Wednesday, July 4, 2012

Read recently: One-minute reviews

  • The Land Of Decoration by Grace McCleen: A very odd and touching novel about a young girl raised by a single father in a religious sect. When Judith begins to believe that God is speaking to her, and that events occurring in her miniature dioramas (the Land of Decoration) are mirrored in real life, things go a bit haywire for her and her father, especially when Judith is bullied at school and her father, whose factory is on strike, is being persecuted as a scab.
  • Gold by Chris Cleave: Oh my God, Chris, why do you do this to me every time? Although there was less weeping over this novel than over his previous two, I still managed to read this one in 24 hours. No joke. Caroline and I raced. The protagonists in this story are almost exactly my age (interesting? Weird? Sometimes I hate reading about people my age. They often annoy me ... in real life, too). They are also Olympic bike racers. Despite not being at all interested in competitive sport, I could not put this down.

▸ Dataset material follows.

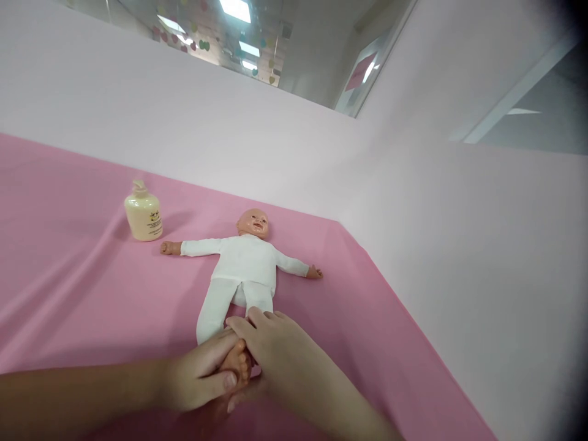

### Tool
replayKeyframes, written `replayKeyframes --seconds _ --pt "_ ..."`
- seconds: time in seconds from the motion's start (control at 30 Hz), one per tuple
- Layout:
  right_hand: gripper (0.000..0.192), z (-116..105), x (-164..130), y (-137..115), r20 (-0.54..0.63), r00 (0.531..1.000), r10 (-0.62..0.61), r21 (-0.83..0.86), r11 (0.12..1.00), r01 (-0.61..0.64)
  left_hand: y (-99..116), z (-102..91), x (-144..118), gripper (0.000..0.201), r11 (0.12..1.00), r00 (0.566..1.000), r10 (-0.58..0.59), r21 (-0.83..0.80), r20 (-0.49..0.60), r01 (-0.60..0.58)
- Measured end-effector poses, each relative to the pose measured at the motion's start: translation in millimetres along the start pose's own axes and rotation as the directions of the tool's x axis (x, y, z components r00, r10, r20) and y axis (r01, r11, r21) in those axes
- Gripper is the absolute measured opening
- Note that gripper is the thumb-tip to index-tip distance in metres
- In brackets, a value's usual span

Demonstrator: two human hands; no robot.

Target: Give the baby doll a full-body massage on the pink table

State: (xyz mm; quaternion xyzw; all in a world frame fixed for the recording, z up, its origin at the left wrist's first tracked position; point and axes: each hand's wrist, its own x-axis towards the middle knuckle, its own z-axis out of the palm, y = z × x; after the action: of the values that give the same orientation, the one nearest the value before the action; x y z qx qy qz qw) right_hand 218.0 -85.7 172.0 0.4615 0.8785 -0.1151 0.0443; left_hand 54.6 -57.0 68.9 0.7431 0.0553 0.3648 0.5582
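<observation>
A baby doll [243, 260] in white clothes lies on its back on a pink cloth [82, 288], arms stretched out to both sides. One of its bare feet [239, 362] shows between my hands, toes toward me. My left hand [197, 375] grips this foot from the left, thumb across its side. From the right, my right hand [280, 346] wraps round the same foot and lower leg, its fingers overlapping those of my left. My hands and forearm mostly cover the doll's other foot.
A cream pump bottle [144, 214] stands on the cloth, left of the doll's outstretched hand. White walls [432, 257] rise behind and to the right of the pink surface. A window [275, 49] above reflects ceiling lights.
</observation>
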Motion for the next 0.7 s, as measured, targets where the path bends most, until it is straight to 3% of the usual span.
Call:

There are some absolute gems of phrasing and emotion in here. Read it.
  • Grave Mercy by Robin LaFevers: Book 1 in a series (His Fair Assassin), this is a really fun teen title with a great heroine. Set in 14th century France, it sparked me to learn more about Anne of Brittany (ah, thank you Wikipedia). I can only take a few of these hardcore genre books a year, but this one was outstanding writing so it went down easy.
  • New Republic by Lionel Shriver: Is it just me, or is her tone starting to sound fake? Maybe grandiose is a better word. Anyway, not my favourite. Getting into Rushdie's pretentious territory.
  • South Riding by Winifred Holtby: a true 20th-century gem, this one was recommended by the inestimable David of Nicholas Hoare's Greene Ave. location. I am a total sucker for an interesting back story, so when I read more about Holtby, I was captivated. This was her sixth and final novel, published by Vera Brittain after Holtby's death at 37 from Bright's disease. South Riding is about the titular fictional district in Yorkshire, and the political and social machinations of local aldermen and community leaders. Interesting for me to read in one sense for the sense of local politics of yesteryear, and the dealings behind the scene (interesting subplot about a local slum). There is a "Preferatory letter" in the book addressed to Holtby's mother, Alice, the first woman alderman of the (real) East Riding. Alice tried to block publication of the book because (so saith the Guardian) "she feared that her daughter's depiction of local government, allied to the vein of satire and "puckish mischief" familiar from her earlier books, might expose her own job to criticism and ridicule." It's heartbreaking that Alice wasn't able to see her daughter's book as the loving tribute that it was. For those of you looking for plot here, the central thread of the novel follows the arrival of the new headmistress of a local school, and her altercations with a local landowner, Robert Carne (the new Elizabeth and Darcy? Bleh!)
  • A Discovery of Witches by Deborah Harkness: Book 1 in a series (All Souls Trilogy): This was all fun and games until I remembered that I don't like my vampire stories to be patriarchal. Meh. In fact, "vampire stories" and "patriarchy" may be Venn diagrams that more or less sit on top of one another.

1 comment:

  1. Oh! Someone lent me A Discovery of Witches. Vampires and patriarchy? Greaaaaat. We'll shuffle that a little further down the To Read list, then.